*Exercise directions*. Only the lines from the start of the data through the line with "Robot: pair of" belong in the copy. Restate them word for word, minus the pictures.
>>>>
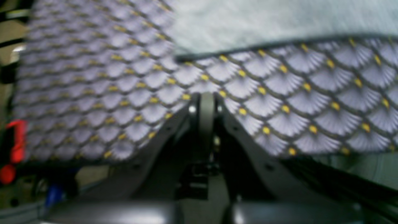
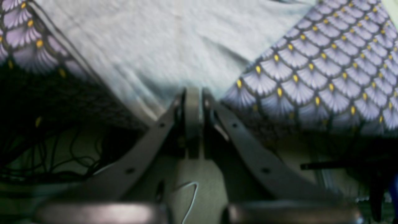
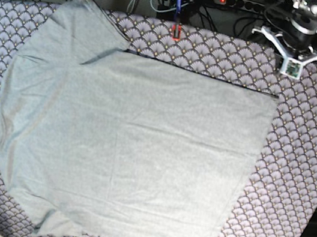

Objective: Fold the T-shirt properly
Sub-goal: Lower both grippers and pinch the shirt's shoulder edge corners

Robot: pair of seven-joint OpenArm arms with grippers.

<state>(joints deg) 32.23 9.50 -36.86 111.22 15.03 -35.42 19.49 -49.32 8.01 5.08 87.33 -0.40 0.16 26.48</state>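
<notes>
The T-shirt (image 3: pixel 135 151) is spread flat; both closed, empty grippers are parked beyond its twelve o'clock edge, right gripper (image 2: pixel 192 93) nearest.

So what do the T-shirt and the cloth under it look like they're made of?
T-shirt: apparently a soft knit, matte heather-grey; it lies limp with shallow creases and a darker edge seam. Tablecloth: probably printed woven fabric or coated cloth, purple-white fan scales with yellow dots; the blur leaves its finish open.
</notes>
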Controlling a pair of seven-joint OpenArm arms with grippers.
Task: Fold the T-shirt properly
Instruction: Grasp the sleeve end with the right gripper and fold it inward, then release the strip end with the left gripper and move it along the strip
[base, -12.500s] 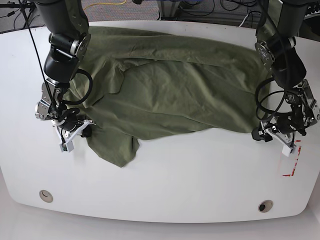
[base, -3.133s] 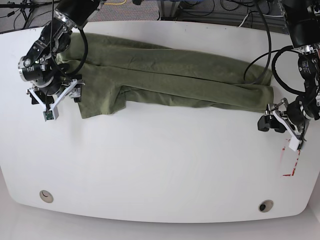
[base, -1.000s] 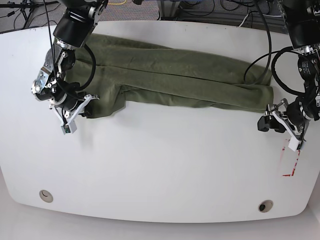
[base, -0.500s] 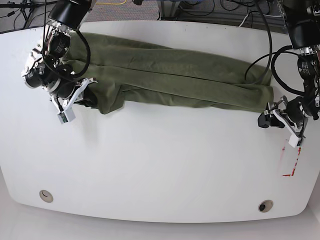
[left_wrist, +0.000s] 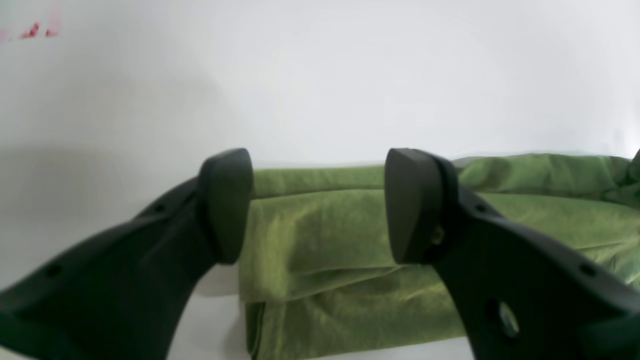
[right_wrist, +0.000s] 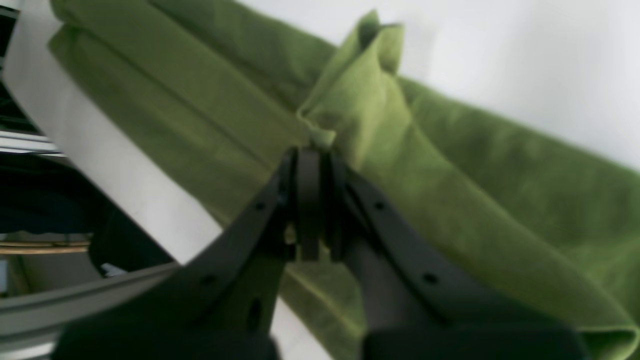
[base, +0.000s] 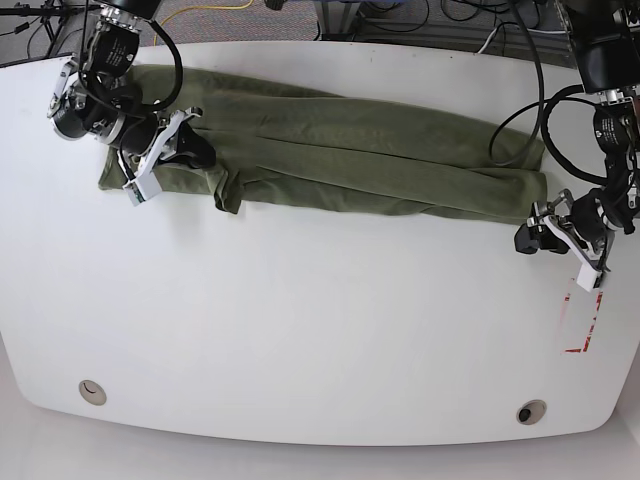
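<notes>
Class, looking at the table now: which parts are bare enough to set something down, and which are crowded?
Bare: the wide near half of the white table, below the T-shirt. Crowded: the far strip under the shirt, the right gripper pinching its end, and the left gripper beside the other end.

Both arms: black housings with silver metal rings at the joints, white bracket plates at the wrists. Right gripper (base: 190, 150) and left gripper (base: 533, 238) use matte black moulded fingers, each long and tapering, with small round holes down the side. Left fingertips (left_wrist: 227, 200) end in flat, rounded-rectangle black pads. Right fingers (right_wrist: 310, 200) are narrow and slab-like at the tip. Black cables loop loose off both forearms; the left arm's bundle hangs in wide arcs beside its wrist. A small green-tipped white tab sticks off the right wrist bracket.
</notes>
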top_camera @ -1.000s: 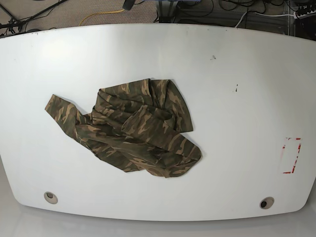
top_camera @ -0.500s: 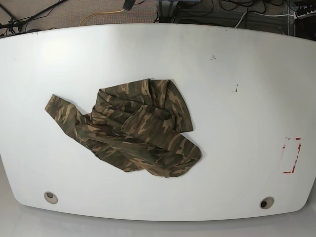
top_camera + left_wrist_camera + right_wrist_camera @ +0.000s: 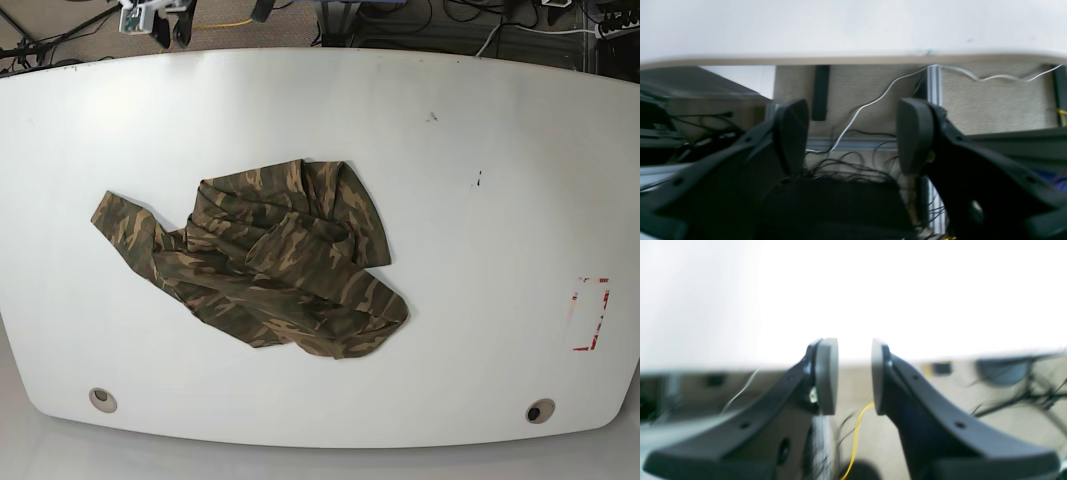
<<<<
*Result*.
Objective: Fold the T-shirt properly
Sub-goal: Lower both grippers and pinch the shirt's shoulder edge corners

Robot: pair of seven-joint OpenArm arms with grippers.

The output is now complete.